2008-02-14 14:32:28

Tensione in Libano per i funerali di un capo Hezbollah e l'anniversario dell'assassinio dell'ex premier Hariri


Decine di migliaia di libanesi si sono radunati oggi nel centro di Beirut per commemorare il terzo anniversario della morte dell'ex premier Rafik Hariri, ucciso nella capitale libanese il 14 febbraio del 2005. In città è stata inaugurata anche una statua raffigurante lo stesso Hariri a pochi metri di distanza dal luogo dove venne ucciso insieme con altre 22 persone con un potente camion-bomba. Ma Beirut oggi è blindata anche per i funerali del leader Hezbollah assassinato martedì a Damasco, in Siria. Un clima di tensione che proprio dall’omicidio Hariri sembra non diminuire. Ma cosa è cambiato concretamente in Libano in questi ultimi 3 anni? Salvatore Sabatino lo ha chiesto ad Antonio Ferrari, inviato speciale del Corriere della Sera e grande conoscitore del mondo mediorientale:RealAudioMP3


R. – Tre anni fa è nata questa primavera di Beirut, cioè questo movimento che ha portato un nuovo spirito e anche una certa ribellione nei confronti del potente alleato vicino, la Siria, che ha sempre considerato il Libano il suo protettorato. Non ci dimentichiamo che, a partire da quel giorno, c’è stata la risoluzione delle Nazioni Unite che ha imposto alla Siria di ritirare i suoi soldati dal Libano. La Siria è stata costretta a farlo. Anche dal punto di vista politico, c’è stato un nuovo spirito che ha unito, almeno per un certo periodo di tempo, una gran parte dell’opinione pubblica libanese. Gli attentati che hanno accompagnato e, purtroppo, seguito quello all’ex primo ministro Hariri e la frammentazione anche di certi campi a partire da quello cristiano, rendono comprensibili i timori del patriarca maronita Nasrallah Sfeir. Lo stesso patriarca dice: Noi dobbiamo avere la forza di cambiare altrimenti non c’è speranza, altrimenti non è possibile raggiungere un compromesso. Addirittura, in un momento di quasi disperazione, il patriarca ha detto: è necessario che venga qualcuno dall’estero a guidare in questa fase i destini di un Libano che non riesce a trovare un compromesso su un candidato presidente.

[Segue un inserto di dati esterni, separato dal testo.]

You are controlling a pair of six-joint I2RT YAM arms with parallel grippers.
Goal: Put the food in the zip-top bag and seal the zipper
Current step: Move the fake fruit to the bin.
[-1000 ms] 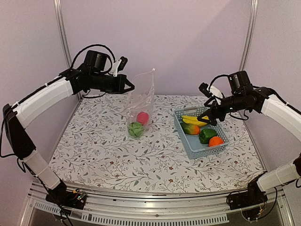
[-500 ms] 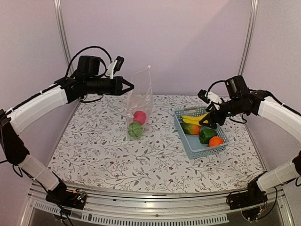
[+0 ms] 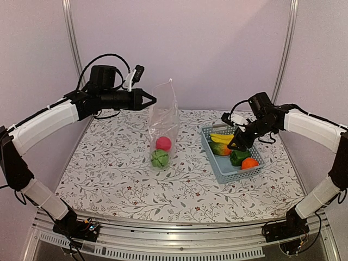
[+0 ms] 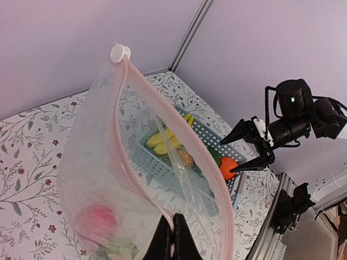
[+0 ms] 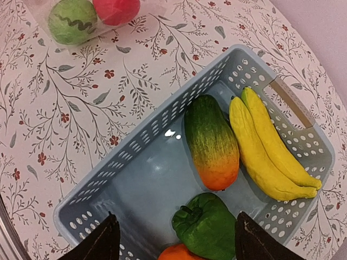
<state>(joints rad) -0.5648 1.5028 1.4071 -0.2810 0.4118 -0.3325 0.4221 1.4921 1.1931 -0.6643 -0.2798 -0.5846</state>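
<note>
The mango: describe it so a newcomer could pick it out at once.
Find the light-blue basket on the right of the floral table. The mango lies inside, beside the yellow bananas and green pepper. Only it fades from green to orange.

Our right wrist view cuts off the orange [image 5: 176, 252] at the bottom edge and the pink fruit [image 5: 116, 8] at the top.

The zip-top bag [image 4: 97, 162] gapes wide upward; basket [image 5: 157, 138] walls hem the mango [image 5: 211, 143].
</note>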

D. - Dopo l’uccisione di uno dei leader di Hezbollah a Damasco si è riproposto, ancora una volta, questo difficile rapporto tra Libano, Siria, ed Israele. Dopo Annapolis, in cui sembrava essersi mosso qualcosa, siamo ancora in una fase di empasse…

 
R. - Sì e io temo che la situazione sia peggiorata: se noi guardiamo i vari fronti, all’interno del problema israeliano-palestinese, è cresciuta la tensione tra palestinesi, tra la classe dirigente dell’ANP guidata da Abu Mazen e Hamas; e ppoi, ancora, tra Hamas che si trova con una parte più dialogante rappresentata dall’ex primo ministro Haniyeh e dall’altra un rappresentante che vive a Damasco. Per quanto riguarda Hezbollah, poi, l’omicidio mirato di ieri dimostra come alcune componenti di guida, di vertice militare di Hezbollah, avevano trovato rifugio in Siria. E anche lì, abbiamo una parte forse un pochino più dialogante in Libano e poi una parte più dura che, magari, si trova all’estero, a Damasco o altrove. Abbiamo, quindi, una situazione siro-libanese molto tesa, con la Siria che ha paura del processo internazionale e forse teme che questo processo internazionale sull’assassinio di Hariri possa portare alla scoperta e alla conferma di responsabilità da parte dei suoi servizi di sicurezza. Insomma, tutto questo, poi, al di là dell’aggressività iraniana, ci propone un quadro veramente preoccupante.